*Task directions*: Reproduce every line of the data, exactly and without its pictures.

****

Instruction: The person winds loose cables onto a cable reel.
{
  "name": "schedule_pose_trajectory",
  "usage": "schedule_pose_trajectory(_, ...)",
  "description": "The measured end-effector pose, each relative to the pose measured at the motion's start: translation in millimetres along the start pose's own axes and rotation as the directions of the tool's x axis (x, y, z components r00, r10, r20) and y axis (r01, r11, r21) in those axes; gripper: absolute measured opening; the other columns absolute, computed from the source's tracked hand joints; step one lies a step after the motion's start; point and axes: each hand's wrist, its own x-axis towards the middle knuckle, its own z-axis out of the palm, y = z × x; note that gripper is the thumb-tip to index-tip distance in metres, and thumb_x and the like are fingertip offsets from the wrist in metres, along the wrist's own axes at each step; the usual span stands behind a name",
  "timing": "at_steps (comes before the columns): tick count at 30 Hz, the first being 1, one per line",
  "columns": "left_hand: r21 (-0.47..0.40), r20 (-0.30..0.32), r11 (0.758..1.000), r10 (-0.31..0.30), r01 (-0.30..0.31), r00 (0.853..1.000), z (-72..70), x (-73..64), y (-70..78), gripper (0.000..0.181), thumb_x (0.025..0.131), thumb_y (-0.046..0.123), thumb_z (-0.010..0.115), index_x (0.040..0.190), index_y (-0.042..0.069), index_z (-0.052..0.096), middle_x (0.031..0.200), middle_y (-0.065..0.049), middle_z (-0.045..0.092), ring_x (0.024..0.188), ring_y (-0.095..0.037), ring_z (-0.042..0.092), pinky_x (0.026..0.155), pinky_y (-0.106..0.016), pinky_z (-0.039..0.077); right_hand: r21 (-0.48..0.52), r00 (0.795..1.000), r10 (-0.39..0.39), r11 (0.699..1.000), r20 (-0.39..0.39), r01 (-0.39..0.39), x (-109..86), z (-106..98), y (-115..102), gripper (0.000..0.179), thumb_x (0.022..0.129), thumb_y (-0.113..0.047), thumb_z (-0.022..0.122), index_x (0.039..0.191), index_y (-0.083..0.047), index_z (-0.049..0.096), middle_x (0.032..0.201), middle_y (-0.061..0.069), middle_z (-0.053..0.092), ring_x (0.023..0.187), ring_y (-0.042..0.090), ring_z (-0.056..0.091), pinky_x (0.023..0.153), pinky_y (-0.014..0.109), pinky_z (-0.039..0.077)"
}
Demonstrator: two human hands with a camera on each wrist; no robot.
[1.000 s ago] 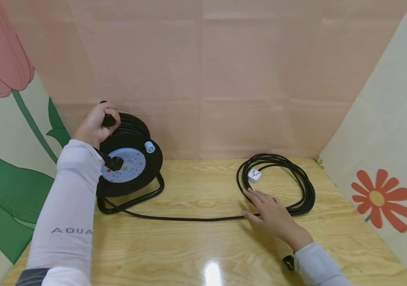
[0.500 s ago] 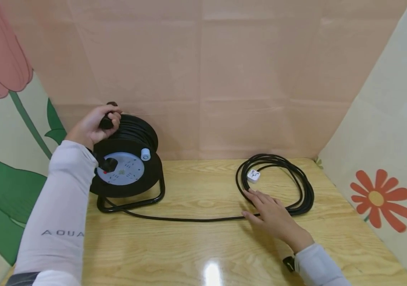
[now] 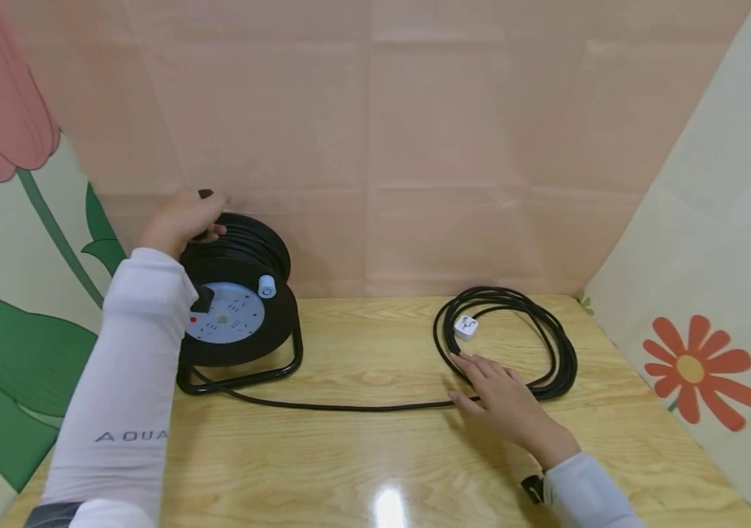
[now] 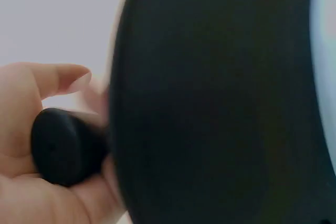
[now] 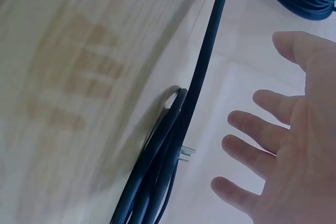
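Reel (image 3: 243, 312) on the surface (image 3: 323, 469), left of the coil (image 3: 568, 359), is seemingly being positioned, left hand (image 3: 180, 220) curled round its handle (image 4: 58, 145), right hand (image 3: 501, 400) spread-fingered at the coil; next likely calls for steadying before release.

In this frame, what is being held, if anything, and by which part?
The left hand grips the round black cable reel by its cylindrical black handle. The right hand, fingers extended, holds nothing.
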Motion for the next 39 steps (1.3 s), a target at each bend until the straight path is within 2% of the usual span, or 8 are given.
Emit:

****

*Task response*:
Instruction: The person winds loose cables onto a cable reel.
{
  "name": "schedule_pose_trajectory",
  "usage": "schedule_pose_trajectory(_, ...)",
  "description": "The measured end-effector pose, each relative to the pose measured at the motion's start: translation in millimetres along the start pose's own axes and rotation as the directions of the tool's x axis (x, y, z components r00, r10, r20) and y axis (r01, r11, r21) in those axes; gripper: absolute measured opening; the other columns absolute, computed from the source's tracked hand joints; step one lies a step after the motion's start; point and axes: each hand's wrist, its own x-axis towards the middle knuckle, its own z-axis out of the palm, y = z × x; note that gripper is the thumb-tip to index-tip distance in metres, and thumb_x and the like are fingertip offsets from the wrist in metres, along the wrist's own axes at each step; the usual span stands behind a name",
  "timing": "at_steps (comes before the columns): tick count at 30 Hz, the first being 1, one per line",
  "columns": "left_hand: r21 (-0.47..0.40), r20 (-0.30..0.32), r11 (0.758..1.000), r10 (-0.31..0.30), r01 (-0.30..0.31), r00 (0.853..1.000), z (-72..70), x (-73..64), y (-70..78), gripper (0.000..0.181), thumb_x (0.025..0.131), thumb_y (-0.046..0.123), thumb_z (-0.010..0.115), index_x (0.040..0.190), index_y (-0.042..0.069), index_z (-0.052..0.096), middle_x (0.031..0.200), middle_y (-0.065..0.049), middle_z (-0.045..0.092), ring_x (0.024..0.188), ring_y (-0.095..0.037), ring_z (-0.042..0.092), pinky_x (0.026..0.155), pinky_y (-0.106..0.016), pinky_z (-0.039..0.077); right_hand: r21 (-0.48..0.52), r00 (0.795..1.000), r10 (-0.39..0.39), r11 (0.699..1.000), r20 (-0.39..0.39), r01 (-0.39..0.39), x (-109..86), z (-106..98), y (-115..102), gripper (0.000..0.179), thumb_x (0.022..0.129), thumb_y (-0.113..0.047), thumb_z (-0.022..0.122), index_x (0.039..0.191), index_y (-0.083..0.047), index_z (-0.049..0.096), middle_x (0.032..0.201), middle_y (-0.061..0.069), middle_z (-0.053..0.092), ring_x (0.023..0.187), ring_y (-0.042..0.090), ring_z (-0.056..0.091), pinky_x (0.023..0.153), pinky_y (-0.014..0.109), pinky_z (-0.039..0.077)"
}
Demonstrator: two human hands with a camera on each wrist; no robot.
[1.000 s ago] 
[0.500 s ago] 
[now] 
[now] 
[now] 
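Reel (image 3: 243, 312) on the surface (image 3: 323, 469), left of the coil (image 3: 568, 359), is seemingly being positioned, left hand (image 3: 180, 220) curled round its handle (image 4: 58, 145), right hand (image 3: 501, 400) spread-fingered at the coil; next likely calls for steadying before release.

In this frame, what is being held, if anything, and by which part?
The left hand grips the round black cable reel by its cylindrical black handle. The right hand, fingers extended, holds nothing.
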Motion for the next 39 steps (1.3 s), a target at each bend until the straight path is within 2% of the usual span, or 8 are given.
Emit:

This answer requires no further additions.